“模拟考的成绩出来了,听说,你考得不是很好?”走到水果摊的时候,白墨的声音又闷闷地在身边响起。
我不想讨论这个话题,当然,我很清楚,这次无论是一向是强项的语文,还是历史,都一塌糊涂。
“如果你有什么需要,我可以帮你啊!我有一本很好的历史辅导书,这次靠它提高了好多分,你要不要,我借你看?”
“你不是要考音乐学院吗?其实你可以不用来上课吧?那些文化课,你也不用那么拼命,读得那么好干什么?考音乐学院又不需要!”
不知道为什么,我就是讨厌他这副热心的样子。
不得不承认,白墨比我聪明多了,无论是历史,还是英语,他都读得比我轻松。
“哼,又考了年段第一是吧?”我的声音隐没在他的阴影里,此刻站在眼前的白墨,光鲜得就像是某种时政杂志封面上的人物,清爽的发型,一双睿智而理性的眼睛,紧抿的薄唇,头上绕着各种光环,比如“钢琴王子”、“时代的宠儿”,或者“蝉联年级第一名的超级优等生”、“万年不倒的常青树”之类的……

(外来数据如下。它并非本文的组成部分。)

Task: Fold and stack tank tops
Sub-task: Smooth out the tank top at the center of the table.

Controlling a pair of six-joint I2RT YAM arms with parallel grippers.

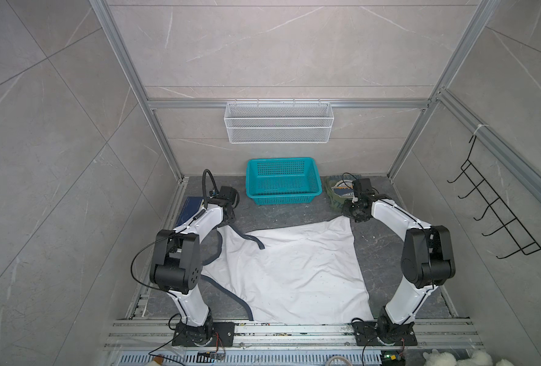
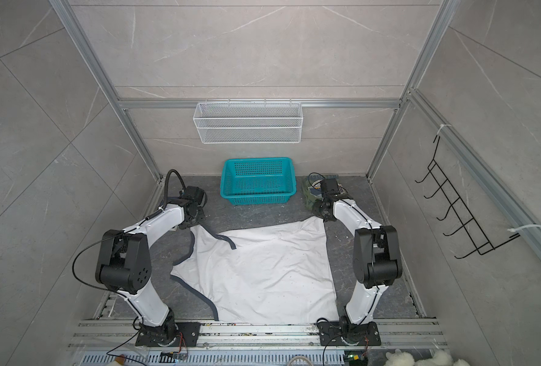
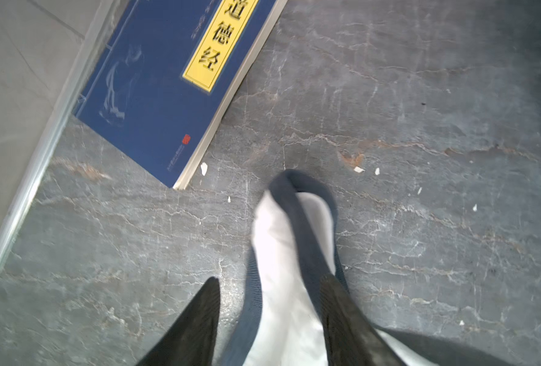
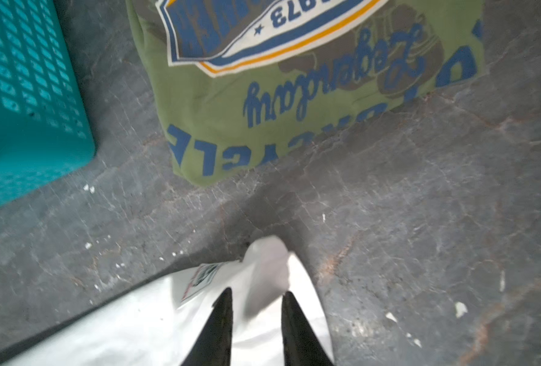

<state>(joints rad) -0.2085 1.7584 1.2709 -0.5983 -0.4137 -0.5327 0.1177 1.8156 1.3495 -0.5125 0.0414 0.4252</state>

而我,就连小小的学习委员这样的官职,也丢得一干二净了。
“还有几个月,你起码多少试着努力一下啊!拉回落下的名数,其实也没那么困难!”他突然拉住我的手说。
他眼里坚毅的目光,却碍眼得让我想拿块黑布把他蒙上。
“你就省省力气吧!”我甩开他的手,“老是这样累不累?别跟我这样的怪人在一起啦!别的同学也会觉得你怪怪的,甚至会渐渐疏远你的!”
“我不在乎。”白墨再次抓住我的手,看着我,目光闪动,“你之前不是说,想要一个可以放学来接你的男生吗?”
“神经病!”我再次甩开他的手,转身跑进了熟悉的小巷里。
曾经有个男生,他是老师赞不绝口的模范学生,女生们会站在走廊偷看他低头看书的模样,她们会说,哇,好长的睫毛,好漂亮的手指。
他坐在我的身旁,笔尖在纸上刷刷地画着,5分钟就解出一道物理题。
他把笔记抄好放在我病房的床头,碎碎念着“要是因为病假把功课落下就糟糕了”。
他在楼梯口等我下课,叮嘱着“不要和那家伙见面了,你爸妈还在气头上”。
可是,他不是李崇西。
再也回不去了——这真是一句再悲伤不过的话。
碎掉的玻璃杯,再也拼凑不回去原来的模样,只是因为一个不小心,它就碎了一地,再也包容不了一点点东西。
不过剩下来的那些碎片却是那么锋利,足以割开所有去碰触它的手指的任何一寸肌肤。
终于习惯了酒吧的气氛。
昏暗的光线下,陷在沙发里的剪影,一张张稚嫩的脸庞上却写满了沧桑与颓废。
我坐在角落里,看着对面的吧台前站着一个十来岁的少女,年纪似乎比我还小,涂着乌黑的眼影,半张脸掩盖在烟雾里。